Oleh : Usamah (Mahasiswa Ilmu Komunikasi Unismuh)
Upos.id, Menjadi seorang Mahasiswa adalah mimpi hampir semua anak muda yang memiliki cita-cita mengenyam pendidikan yang tinggi. Namun yang disayangkan adalah tidak semua bisa merasakan hirup pikuk dunia kampus.
Dinamika hidup menempatkan setiap orang pada standar sosial masing-masing, si kaya dengan pola hidupnya yang hedon mampu memilih kampus mana yang ia ingin masuki sedangkan yang memiliki standar ekonomi menengah kebawah harus bertarung mati-matian untuk masuk perguruan tinggi yang ia idamkan.

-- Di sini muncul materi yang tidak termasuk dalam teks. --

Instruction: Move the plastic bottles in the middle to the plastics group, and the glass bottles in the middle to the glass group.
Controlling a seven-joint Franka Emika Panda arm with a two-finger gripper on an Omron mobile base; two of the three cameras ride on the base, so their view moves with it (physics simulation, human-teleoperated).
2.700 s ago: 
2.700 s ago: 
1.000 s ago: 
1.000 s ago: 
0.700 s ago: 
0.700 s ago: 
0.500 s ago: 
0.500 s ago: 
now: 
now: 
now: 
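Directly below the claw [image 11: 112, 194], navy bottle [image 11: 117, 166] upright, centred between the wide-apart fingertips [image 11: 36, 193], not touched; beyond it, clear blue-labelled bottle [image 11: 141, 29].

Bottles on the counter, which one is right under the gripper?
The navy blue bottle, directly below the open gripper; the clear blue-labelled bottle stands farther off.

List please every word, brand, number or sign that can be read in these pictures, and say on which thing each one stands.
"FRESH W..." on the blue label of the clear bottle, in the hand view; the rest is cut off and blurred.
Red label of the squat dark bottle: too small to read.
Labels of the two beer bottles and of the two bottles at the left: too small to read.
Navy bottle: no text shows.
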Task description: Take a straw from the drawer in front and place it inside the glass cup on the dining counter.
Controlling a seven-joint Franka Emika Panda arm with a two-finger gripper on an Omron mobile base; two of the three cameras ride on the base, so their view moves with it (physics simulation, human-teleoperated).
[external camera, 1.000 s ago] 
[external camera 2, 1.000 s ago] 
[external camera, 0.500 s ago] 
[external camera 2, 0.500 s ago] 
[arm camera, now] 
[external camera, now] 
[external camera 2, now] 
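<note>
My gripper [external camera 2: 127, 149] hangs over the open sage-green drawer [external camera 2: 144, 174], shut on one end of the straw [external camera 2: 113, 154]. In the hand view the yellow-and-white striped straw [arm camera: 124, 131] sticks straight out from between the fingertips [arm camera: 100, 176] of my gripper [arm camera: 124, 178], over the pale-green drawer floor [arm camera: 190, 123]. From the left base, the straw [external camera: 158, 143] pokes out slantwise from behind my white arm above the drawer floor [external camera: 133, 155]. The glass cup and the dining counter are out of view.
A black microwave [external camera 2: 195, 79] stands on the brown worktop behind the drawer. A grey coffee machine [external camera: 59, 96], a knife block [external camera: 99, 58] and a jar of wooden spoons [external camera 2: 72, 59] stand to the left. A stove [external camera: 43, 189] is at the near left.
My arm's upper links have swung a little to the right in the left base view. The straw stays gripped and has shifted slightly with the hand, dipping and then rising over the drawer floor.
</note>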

Ada Iftitah seorang mahasiswa Keperawatan Gigi yang harus bekerja paruh waktu untuk meringankan biaya hidupnya, gadis berusia 20 tahun ini selain menjadi Mahasiswa ia juga bekerja paruh waktu di salah satu klinik gigi yang berada di kota Makassar.
Sebagai anak yang telah kehilangan seorang ibu di usia 7 tahun dan di tinggal pergi oleh sang ayah, rasanya berat jika mewujudkan cita-citanya. Ia di asuh oleh kakek neneknya sepeninggal ibunya, sebelum kemudian ia di serahkan kepada pamannya untuk di sekolahkan ke jenjang selanjutnya.
Tumbuh besar di bawah asuhan sang paman Iftitah merasa bersalah karena terus menerus menjadi beban bagi pamannya, hingga ia mengorbankan waktu istirahatnya untuk bekerja paruh waktu selama 6 – 8 jam per harinya.
Dari Iftitah kita melihat betapa sistem pendidikan di negara kita telah mencekik leher para keluarga kelas menengah ke bawah. Syukur-syukur jika beasiswa KIP ( KARTU INDONESIA PINTAR ) tepat sasaran, namun realitanya masih banyak yang tidak termasuk dalam kategori penerima justru terakomodir slot beasiswa.
Pertanyaan yang kemudian muncul adalah apakah langkah-langkah strategis yang di tempuh oleh para petinggi negeri dalam mengakomodir permasalahan pendidikan di negara kita? Biaya pendidikan yang tinggi serta apresiasi bagi para sarjana justru sangat jauh dari kata layak.
Bukankah terjadi timpan tindih dalam konsep ini? Seharusnya biaya pendidikan yang tinggi di tunjang dengan kualitas pendidikan yang terbaik juga, ini malah sebaliknya.
Pemerataan di sektor pendidikan memanglah perlu di jadikan salah satu fokus utama pemerintah, fasilitas pendidikan untuk para mahasiswa perlu prioritas dalam penganggaran dana, sistem satu laptop satu siswa yang di terapkan di beberapa daerah bisa menjadi salah satu rujukan yang bisa di terapkan secara menyeluruh. Paling tidak memberikan fasilitas layak untuk mahasiswa bisa belajar IT bisa tercover secara bertahap.
Tidak kebayang rasanya menjadi seperti Iftitah, yang banting tulang di usia yang terhitung masih sangat muda membagi waktu antara kerja dan kuliah. Iftitah hanyalah satu dari banyak anak yang berjuang untuk masa depannya.